- Input for this task

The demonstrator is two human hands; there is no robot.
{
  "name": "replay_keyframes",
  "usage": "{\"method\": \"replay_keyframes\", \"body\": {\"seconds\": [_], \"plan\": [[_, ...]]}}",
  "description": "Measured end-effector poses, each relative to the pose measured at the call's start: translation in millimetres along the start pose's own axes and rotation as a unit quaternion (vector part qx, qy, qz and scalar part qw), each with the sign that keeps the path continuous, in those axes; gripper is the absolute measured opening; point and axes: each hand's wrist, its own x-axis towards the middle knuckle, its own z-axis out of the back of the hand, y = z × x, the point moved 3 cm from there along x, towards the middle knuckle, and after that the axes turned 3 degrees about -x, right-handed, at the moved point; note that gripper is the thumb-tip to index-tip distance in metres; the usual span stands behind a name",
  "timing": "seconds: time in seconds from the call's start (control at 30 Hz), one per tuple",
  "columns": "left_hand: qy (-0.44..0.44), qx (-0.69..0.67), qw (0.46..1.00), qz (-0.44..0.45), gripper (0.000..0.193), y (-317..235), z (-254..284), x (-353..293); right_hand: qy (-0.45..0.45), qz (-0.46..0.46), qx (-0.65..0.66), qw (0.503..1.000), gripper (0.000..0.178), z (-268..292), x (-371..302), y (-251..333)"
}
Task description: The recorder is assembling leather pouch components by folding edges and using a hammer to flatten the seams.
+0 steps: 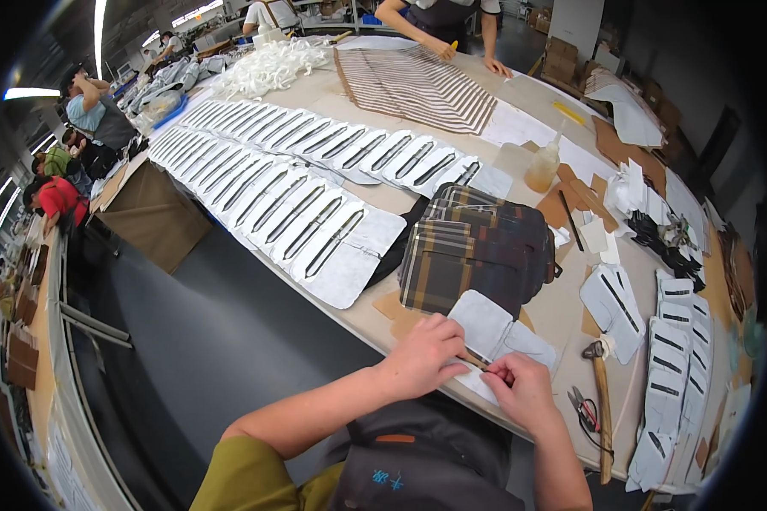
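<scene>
At the table's near edge, my left hand (426,356) pinches the left end of a narrow brown strip (475,361) on a white fabric panel (486,325). My right hand (522,385) grips the strip's other end, thumb and fingertips pressed together. Part of the panel lies under my fingers and is hidden. Just beyond it rests a plaid backpack (477,247) in brown and dark tones. To the right of my right hand lie a hammer (602,400) with a wooden handle and a pair of small scissors (585,412).
Rows of white panels with dark slots (315,226) cover the left side. More stacked panels (669,362) lie right. A glue bottle (543,166) stands beyond the backpack. Across the table, a person's hand (441,48) works by striped fabric (413,85). White strips (273,66) are heaped behind.
</scene>
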Motion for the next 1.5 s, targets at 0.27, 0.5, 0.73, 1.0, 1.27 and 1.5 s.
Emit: {"method": "replay_keyframes", "body": {"seconds": [0.27, 0.5, 0.73, 1.0, 1.27, 1.5], "plan": [[0.023, -0.027, 0.999, 0.006, 0.021, -0.9, -9.5, 0.4, -0.082, 0.077, 0.003, 0.994, 0.009, -10.6, 4.7, 14.2], [0.005, -0.048, 0.999, -0.024, 0.016, 3.8, -13.7, -2.3, -0.105, 0.115, 0.010, 0.988, 0.011, -21.7, 0.1, 14.0], [-0.024, -0.055, 0.997, -0.053, 0.016, 5.3, -16.7, -4.5, -0.121, 0.200, -0.113, 0.966, 0.020, -24.2, -5.9, 28.9], [-0.041, -0.015, 0.997, -0.061, 0.019, 10.4, -27.2, -4.9, -0.058, 0.002, -0.064, 0.996, 0.012, -10.0, -0.4, 20.1], [-0.055, -0.016, 0.997, -0.058, 0.017, 12.4, -36.2, -3.6, -0.056, -0.018, -0.094, 0.994, 0.008, -13.7, -2.3, 20.2], [-0.083, -0.010, 0.995, -0.057, 0.012, 12.1, -37.9, -2.1, -0.125, 0.118, -0.186, 0.967, 0.013, -25.1, -12.4, 34.7]]}}
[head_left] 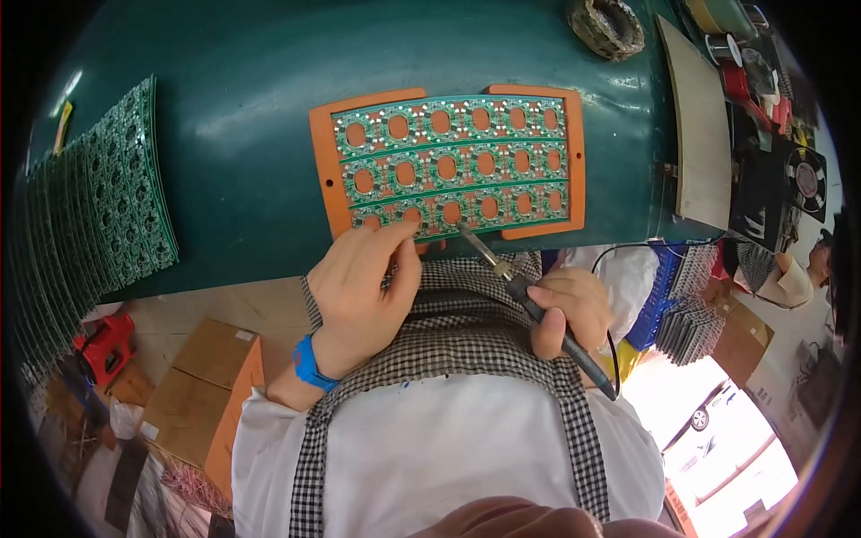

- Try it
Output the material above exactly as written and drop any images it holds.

- Written answer
The demonstrator is two human hands; there is no robot.
{
  "name": "replay_keyframes",
  "usage": "{\"method\": \"replay_keyframes\", \"body\": {\"seconds\": [_], \"plan\": [[_, ...]]}}",
  "description": "Measured end-effector poses, each relative to the pose measured at the call's start: translation in millimetres along the start pose's own axes and rotation as a unit quaternion (vector part qx, qy, qz and scalar part qw), each with the sign that keeps the path continuous, in those axes; gripper is the absolute measured opening; point and axes: each hand's wrist, its own x-axis towards the middle knuckle, its own z-axis out of the back of the hand, y = z × x, the point moved 3 cm from there along x, towards the middle knuckle, and after that the axes turned 3 degrees about -x, right-handed, at the moved point; note that gripper is the thumb-tip to index-tip distance in metres; the usual span stands behind a name",
  "timing": "seconds: time in seconds from the call's start (control at 30 Hz), one per tuple",
  "columns": "left_hand: qy (-0.44..0.44), qx (-0.69..0.67), qw (0.46..1.00), qz (-0.44..0.45), gripper (0.000..0.193), y (-317..235), z (-254..284), x (-353..293); right_hand: qy (-0.45..0.45), qz (-0.46..0.46), qx (-0.65..0.66), qw (0.503..1.000), gripper (0.000..0.178), z (-268..292), x (-371..302), y (-251..333)"
}
Task description: The recorder is assembling leather pouch components by folding edges and using a hammer to flatten the seams.
+0 steps: 
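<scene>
At the table's near edge, my left hand (426,356) pinches the left end of a narrow brown strip (475,361) on a white fabric panel (486,325). My right hand (522,385) grips the strip's other end, thumb and fingertips pressed together. Part of the panel lies under my fingers and is hidden. Just beyond it rests a plaid backpack (477,247) in brown and dark tones. To the right of my right hand lie a hammer (602,400) with a wooden handle and a pair of small scissors (585,412).
Rows of white panels with dark slots (315,226) cover the left side. More stacked panels (669,362) lie right. A glue bottle (543,166) stands beyond the backpack. Across the table, a person's hand (441,48) works by striped fabric (413,85). White strips (273,66) are heaped behind.
</scene>
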Motion for the next 1.5 s, targets at 0.27, 0.5, 0.73, 1.0, 1.27 and 1.5 s.
Emit: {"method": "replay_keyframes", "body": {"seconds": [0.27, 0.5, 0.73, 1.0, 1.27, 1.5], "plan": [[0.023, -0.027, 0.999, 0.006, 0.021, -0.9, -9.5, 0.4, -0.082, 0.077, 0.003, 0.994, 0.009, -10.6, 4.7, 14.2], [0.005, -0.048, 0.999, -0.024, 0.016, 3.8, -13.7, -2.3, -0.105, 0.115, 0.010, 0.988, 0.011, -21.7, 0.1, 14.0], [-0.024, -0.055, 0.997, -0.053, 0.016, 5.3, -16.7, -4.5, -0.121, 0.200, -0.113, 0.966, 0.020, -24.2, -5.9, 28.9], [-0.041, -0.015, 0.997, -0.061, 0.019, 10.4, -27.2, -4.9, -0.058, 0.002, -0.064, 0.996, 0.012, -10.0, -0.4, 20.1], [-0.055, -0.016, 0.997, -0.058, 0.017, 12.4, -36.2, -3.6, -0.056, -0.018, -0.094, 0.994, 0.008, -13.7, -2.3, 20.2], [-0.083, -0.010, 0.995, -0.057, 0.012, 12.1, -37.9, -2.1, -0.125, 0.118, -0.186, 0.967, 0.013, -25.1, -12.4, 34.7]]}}
[head_left] 

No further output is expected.